Teachers at IIT Kharagpur met on Sunday and resolved that the authorities need to improve its communication with the students and ensure that their grievances are looked into, a day after students on the campus pointed out to the director lapses in handling the situation resulting from a student’s death.
The IIT Kharagpur Teachers’ Association met online to discuss “genuine grievances of the student community” that arose after the partially decomposed body of Faizan Alam, a third-year student of mechanical engineering, was found in his hostel room on October 14.
A teacher said the association had to call the meeting after students told director Virendra Kumar Tewari in an overnight open-house session that the campus had witnessed five suicides in the past three years but the authorities had done little to address the mental health concerns of students, and demanded his resignation.
Around 2,000 students attended the session, which started at 9pm on Friday and continued till 7 the next morning. The director collapsed towards the end of the meeting and was admitted to a private hospital in Kolkata.
An item on the agenda of the meeting was augmenting the counselling centre with the appointment of more counsellors.
“Since the students have accused the IIT administration of lacking empathy while dealing with them in the aftermath of the death of Faizan Alam, the level of communication must improve. The administration has to take steps without wasting any time,” said the teacher, who attended the meeting.
Amit Patra, deputy director of the institute, issued a statement on Thursday: “There is a gap in communication between the authorities and the parents of the deceased student, owing to which no faculty members had contacted the parents or any family members despite the fact that at least the deputy director, dean of students’ affairs and the faculty advisor of the deceased student were expected to do so.”
The behaviour of the faculty advisor of the dead student towards his family members and other students was inappropriate, the statement said.
Another teacher who attended the meeting said that when the institute’s deputy director acknowledged a communication gap, it is clear that more needs to be done. “In our meeting with the IIT authorities, we will work out what requires to be done,” he said.
The meeting took up a grievance of the students that there are only eight “overburdened counsellors” for around 15,000 students enrolled at the residential institute.

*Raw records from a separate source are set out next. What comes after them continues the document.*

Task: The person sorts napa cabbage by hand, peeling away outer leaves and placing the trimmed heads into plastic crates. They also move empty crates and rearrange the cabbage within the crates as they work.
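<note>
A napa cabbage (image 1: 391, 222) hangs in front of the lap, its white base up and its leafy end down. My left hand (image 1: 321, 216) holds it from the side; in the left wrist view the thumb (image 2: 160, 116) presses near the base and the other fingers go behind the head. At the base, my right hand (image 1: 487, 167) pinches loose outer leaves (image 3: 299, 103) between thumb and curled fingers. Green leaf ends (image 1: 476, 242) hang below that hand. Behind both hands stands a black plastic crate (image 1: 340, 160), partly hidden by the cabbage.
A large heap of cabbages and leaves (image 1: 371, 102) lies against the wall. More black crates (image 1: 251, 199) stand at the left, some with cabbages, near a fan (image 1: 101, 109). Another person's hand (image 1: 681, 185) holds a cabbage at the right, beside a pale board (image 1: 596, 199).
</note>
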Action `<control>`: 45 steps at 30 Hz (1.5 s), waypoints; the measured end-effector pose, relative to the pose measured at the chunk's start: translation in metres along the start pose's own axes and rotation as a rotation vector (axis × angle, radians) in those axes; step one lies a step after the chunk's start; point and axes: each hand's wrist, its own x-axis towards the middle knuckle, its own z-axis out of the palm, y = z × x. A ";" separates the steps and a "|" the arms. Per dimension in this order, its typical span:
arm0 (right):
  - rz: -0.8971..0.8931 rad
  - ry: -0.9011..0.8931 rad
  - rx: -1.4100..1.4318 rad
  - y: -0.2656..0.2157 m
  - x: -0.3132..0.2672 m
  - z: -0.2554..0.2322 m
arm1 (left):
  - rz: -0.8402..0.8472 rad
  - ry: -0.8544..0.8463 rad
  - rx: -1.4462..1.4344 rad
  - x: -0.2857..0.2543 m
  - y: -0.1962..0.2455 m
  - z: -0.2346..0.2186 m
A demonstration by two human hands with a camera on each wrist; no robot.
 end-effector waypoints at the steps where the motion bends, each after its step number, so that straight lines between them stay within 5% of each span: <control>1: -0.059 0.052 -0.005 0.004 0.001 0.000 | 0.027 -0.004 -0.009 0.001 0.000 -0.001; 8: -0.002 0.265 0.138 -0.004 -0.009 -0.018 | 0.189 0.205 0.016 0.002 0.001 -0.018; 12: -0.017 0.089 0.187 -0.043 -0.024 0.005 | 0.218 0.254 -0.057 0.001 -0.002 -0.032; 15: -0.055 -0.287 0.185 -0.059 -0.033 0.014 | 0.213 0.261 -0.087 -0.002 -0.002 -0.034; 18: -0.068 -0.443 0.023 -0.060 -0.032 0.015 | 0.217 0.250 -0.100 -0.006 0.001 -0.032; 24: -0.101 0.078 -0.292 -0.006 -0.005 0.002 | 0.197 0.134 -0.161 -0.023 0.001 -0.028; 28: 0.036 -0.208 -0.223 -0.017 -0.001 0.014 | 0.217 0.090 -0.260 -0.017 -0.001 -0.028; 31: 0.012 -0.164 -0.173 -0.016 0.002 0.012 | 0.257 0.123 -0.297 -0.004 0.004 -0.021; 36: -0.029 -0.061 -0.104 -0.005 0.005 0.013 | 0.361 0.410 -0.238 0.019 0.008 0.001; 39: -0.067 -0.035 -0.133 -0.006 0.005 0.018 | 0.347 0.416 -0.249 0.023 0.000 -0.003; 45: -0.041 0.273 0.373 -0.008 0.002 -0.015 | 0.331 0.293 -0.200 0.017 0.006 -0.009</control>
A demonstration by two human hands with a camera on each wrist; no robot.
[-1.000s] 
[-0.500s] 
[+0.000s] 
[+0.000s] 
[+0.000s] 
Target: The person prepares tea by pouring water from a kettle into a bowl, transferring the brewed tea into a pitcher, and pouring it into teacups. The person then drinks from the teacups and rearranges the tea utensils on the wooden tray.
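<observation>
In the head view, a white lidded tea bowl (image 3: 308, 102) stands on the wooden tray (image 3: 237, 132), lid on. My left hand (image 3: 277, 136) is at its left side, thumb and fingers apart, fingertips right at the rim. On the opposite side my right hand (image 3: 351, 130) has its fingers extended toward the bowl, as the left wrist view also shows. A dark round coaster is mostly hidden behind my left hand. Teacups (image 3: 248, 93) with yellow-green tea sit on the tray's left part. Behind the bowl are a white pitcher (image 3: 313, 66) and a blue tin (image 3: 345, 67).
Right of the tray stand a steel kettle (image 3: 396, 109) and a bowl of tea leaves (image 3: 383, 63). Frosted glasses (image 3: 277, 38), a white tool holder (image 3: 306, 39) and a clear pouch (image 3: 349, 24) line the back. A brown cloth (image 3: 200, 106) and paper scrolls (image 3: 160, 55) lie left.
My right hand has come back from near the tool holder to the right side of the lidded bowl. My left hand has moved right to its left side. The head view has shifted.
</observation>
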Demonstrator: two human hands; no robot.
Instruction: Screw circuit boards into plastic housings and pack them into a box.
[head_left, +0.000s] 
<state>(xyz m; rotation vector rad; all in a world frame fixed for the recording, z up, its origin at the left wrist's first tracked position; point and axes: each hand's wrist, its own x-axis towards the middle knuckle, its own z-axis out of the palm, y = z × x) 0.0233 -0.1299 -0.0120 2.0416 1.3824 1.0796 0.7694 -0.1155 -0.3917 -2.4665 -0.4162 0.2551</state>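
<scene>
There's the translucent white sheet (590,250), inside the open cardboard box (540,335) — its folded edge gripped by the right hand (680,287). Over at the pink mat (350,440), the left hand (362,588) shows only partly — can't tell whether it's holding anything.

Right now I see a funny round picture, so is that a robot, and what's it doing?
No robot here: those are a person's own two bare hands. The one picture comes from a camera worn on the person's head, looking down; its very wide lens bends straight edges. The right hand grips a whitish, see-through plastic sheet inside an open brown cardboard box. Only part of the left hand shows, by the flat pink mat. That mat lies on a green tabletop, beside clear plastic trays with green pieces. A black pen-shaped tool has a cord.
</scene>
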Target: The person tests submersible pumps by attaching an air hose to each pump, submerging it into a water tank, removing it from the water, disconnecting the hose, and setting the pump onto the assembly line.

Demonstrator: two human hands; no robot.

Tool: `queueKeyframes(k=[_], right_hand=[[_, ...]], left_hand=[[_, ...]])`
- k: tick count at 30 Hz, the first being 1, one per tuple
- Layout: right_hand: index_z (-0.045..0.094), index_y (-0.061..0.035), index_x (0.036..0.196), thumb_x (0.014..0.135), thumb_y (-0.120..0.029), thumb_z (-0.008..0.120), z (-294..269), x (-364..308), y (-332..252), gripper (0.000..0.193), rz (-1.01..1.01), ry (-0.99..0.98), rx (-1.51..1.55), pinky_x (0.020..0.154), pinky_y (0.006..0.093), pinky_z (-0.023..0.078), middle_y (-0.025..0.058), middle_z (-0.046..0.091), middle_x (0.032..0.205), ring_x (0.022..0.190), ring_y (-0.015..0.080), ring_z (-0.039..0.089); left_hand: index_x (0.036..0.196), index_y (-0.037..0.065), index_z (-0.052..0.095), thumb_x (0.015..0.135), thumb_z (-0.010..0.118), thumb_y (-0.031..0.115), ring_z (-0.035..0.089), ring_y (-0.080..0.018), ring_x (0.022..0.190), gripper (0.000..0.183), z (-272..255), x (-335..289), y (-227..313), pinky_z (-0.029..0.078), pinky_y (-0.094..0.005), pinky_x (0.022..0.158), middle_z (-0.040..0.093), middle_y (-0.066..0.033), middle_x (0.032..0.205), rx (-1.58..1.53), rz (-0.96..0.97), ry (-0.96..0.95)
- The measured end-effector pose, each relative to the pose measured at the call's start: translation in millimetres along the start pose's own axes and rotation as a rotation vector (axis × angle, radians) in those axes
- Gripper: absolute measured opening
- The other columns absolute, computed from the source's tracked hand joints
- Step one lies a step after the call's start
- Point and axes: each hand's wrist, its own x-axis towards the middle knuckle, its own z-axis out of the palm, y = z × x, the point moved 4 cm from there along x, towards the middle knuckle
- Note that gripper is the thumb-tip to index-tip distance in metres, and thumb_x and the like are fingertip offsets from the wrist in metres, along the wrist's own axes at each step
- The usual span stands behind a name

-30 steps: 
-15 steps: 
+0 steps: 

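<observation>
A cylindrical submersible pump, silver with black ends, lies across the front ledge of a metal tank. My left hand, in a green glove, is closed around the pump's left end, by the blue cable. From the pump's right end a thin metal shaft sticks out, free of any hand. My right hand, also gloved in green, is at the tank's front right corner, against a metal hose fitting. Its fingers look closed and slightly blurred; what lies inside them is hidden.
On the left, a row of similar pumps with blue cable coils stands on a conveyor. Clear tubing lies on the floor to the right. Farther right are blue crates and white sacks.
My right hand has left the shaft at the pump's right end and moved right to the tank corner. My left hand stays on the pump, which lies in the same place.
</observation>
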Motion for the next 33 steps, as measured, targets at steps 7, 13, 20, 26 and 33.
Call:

“We will meet in-person towards the end of October. Thereafter, a formal communication will be sent to the administration. In that communication the administration will be advised to beef up the counselling facility,” the teacher said.
“The counselling centre should also be more empathetic while addressing the mental health concerns of the students.”
The teachers’ meeting also resolved to urge the authorities to revive the standard operating procedure (SOP), formulated in 2017, on what needs to be done after a death by accident or suicide.
Teachers at the meeting said the chaos that broke out on the campus after Faizan’s death could have been averted had the SOP been followed.
A post on the Facebook page of The Scholars’ Avenue, a campus newspaper run by students, said students had to compensate for the lack of empathy and maturity of several faculty members, “who only agreed to meet Faizan’s family after multiple attempts and modes of contact by the student representatives, some even refusing thereafter”.